→ REQUIRED ACTION:
Reproduce the first line of the entries that follow and each later line, word for word, ending with the one containing "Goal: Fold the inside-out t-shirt".

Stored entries
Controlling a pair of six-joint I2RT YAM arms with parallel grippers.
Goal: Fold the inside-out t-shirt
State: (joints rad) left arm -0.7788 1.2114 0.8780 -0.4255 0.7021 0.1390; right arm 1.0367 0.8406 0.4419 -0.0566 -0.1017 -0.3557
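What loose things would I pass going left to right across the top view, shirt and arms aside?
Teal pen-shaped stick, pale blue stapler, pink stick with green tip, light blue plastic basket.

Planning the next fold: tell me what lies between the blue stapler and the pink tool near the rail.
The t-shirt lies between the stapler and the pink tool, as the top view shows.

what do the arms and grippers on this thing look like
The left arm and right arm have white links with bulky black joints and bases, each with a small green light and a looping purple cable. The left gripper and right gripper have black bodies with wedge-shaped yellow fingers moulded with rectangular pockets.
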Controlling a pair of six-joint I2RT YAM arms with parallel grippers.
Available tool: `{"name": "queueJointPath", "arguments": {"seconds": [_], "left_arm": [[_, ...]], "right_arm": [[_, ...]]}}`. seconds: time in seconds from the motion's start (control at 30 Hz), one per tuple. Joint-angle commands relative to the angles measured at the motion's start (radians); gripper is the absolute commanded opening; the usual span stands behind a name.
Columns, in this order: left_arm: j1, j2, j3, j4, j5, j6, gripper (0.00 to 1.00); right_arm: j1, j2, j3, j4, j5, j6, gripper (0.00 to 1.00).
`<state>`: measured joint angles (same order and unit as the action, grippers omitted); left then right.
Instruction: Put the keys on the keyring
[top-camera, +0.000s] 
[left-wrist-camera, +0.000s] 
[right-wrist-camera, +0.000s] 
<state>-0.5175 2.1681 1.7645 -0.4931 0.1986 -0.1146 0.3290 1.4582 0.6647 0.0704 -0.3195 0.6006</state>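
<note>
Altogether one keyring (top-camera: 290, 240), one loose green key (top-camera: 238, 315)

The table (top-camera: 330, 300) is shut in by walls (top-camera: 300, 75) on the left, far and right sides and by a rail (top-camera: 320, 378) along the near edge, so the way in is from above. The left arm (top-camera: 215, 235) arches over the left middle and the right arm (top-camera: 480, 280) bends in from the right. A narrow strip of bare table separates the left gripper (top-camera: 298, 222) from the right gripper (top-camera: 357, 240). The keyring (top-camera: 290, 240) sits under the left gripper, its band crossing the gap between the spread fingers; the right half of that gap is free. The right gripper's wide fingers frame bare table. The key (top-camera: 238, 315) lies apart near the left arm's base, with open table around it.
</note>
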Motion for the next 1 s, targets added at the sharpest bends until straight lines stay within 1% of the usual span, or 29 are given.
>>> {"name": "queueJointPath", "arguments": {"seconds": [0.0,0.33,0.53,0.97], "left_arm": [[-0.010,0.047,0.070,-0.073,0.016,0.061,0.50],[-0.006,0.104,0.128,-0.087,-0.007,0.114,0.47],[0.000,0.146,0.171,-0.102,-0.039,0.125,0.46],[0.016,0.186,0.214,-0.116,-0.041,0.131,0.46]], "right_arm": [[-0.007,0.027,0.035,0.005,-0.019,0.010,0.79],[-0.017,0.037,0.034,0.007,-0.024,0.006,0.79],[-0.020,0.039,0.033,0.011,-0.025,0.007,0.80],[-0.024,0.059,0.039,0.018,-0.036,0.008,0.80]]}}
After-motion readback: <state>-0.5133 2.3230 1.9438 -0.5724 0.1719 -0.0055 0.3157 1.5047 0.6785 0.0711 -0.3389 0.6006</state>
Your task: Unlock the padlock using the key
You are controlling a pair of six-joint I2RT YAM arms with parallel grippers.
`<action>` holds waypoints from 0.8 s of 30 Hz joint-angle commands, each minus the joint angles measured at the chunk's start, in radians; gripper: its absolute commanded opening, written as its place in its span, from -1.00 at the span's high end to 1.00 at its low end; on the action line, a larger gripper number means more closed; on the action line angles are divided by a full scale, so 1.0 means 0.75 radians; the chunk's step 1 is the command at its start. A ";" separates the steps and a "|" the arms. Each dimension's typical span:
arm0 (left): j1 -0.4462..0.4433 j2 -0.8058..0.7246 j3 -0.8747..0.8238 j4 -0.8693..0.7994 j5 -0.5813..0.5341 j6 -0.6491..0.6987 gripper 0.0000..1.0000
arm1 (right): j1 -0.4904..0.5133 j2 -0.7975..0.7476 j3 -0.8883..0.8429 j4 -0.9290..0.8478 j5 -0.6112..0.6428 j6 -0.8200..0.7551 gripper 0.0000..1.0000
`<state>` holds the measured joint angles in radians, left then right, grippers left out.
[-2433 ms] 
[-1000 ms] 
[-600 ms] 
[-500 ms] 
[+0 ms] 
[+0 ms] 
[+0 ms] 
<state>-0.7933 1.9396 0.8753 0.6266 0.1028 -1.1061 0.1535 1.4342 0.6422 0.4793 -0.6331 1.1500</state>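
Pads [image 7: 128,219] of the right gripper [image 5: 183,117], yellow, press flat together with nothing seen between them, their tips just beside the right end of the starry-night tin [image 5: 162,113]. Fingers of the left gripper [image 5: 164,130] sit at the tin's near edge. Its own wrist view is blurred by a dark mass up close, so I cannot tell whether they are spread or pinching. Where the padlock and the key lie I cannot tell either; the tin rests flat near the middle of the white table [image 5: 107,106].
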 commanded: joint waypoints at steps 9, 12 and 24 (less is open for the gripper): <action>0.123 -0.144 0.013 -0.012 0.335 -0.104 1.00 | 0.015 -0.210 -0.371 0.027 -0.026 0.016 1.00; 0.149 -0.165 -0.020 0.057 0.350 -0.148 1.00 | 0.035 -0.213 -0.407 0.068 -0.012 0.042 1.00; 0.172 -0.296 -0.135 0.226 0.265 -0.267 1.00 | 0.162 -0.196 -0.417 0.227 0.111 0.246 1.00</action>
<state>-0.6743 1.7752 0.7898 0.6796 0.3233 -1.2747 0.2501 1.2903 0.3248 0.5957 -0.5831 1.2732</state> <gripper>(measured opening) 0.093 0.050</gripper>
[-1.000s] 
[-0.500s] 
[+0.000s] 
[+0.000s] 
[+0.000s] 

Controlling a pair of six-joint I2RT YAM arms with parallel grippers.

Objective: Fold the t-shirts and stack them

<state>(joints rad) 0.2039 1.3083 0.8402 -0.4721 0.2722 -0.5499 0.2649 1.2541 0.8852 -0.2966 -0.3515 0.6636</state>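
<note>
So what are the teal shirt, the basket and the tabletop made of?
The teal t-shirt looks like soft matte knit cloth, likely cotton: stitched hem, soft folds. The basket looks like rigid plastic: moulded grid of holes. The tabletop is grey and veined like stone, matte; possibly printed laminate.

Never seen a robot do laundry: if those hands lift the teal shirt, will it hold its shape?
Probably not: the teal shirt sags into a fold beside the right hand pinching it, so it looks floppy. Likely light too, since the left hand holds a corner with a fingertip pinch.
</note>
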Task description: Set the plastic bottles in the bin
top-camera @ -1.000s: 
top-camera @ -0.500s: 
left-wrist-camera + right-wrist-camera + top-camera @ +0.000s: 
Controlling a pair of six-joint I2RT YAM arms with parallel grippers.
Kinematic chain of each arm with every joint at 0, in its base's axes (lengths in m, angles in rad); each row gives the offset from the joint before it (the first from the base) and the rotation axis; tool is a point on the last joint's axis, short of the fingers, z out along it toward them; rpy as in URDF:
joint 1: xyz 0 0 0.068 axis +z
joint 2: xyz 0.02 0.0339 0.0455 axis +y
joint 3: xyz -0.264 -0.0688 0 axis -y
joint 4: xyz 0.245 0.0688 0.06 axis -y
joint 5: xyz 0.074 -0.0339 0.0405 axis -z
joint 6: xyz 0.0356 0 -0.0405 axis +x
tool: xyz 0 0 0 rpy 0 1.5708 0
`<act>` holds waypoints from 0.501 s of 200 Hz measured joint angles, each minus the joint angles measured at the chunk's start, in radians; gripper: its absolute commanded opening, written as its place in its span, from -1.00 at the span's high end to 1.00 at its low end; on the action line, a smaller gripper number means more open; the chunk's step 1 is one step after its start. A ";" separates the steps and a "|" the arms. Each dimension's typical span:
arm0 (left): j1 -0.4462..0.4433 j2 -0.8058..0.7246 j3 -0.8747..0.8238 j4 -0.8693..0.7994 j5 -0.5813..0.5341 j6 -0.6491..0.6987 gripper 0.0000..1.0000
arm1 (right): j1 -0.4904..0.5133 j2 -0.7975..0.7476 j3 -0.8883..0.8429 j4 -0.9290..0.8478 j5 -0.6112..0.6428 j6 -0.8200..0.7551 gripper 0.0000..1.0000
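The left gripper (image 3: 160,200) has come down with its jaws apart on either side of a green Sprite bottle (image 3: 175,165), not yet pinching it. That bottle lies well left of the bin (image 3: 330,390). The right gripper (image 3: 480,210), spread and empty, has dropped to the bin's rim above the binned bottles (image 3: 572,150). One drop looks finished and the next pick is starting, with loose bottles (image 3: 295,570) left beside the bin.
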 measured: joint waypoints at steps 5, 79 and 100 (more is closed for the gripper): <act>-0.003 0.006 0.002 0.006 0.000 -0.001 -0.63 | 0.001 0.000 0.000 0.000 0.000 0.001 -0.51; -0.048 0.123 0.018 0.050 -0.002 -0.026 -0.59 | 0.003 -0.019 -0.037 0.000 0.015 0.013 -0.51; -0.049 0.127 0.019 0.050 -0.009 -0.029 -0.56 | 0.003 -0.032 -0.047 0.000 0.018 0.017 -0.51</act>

→ OUTPUT FOR THIS TASK:
Controlling a pair of six-joint I2RT YAM arms with parallel grippers.
Goal: Fold the inside-out t-shirt

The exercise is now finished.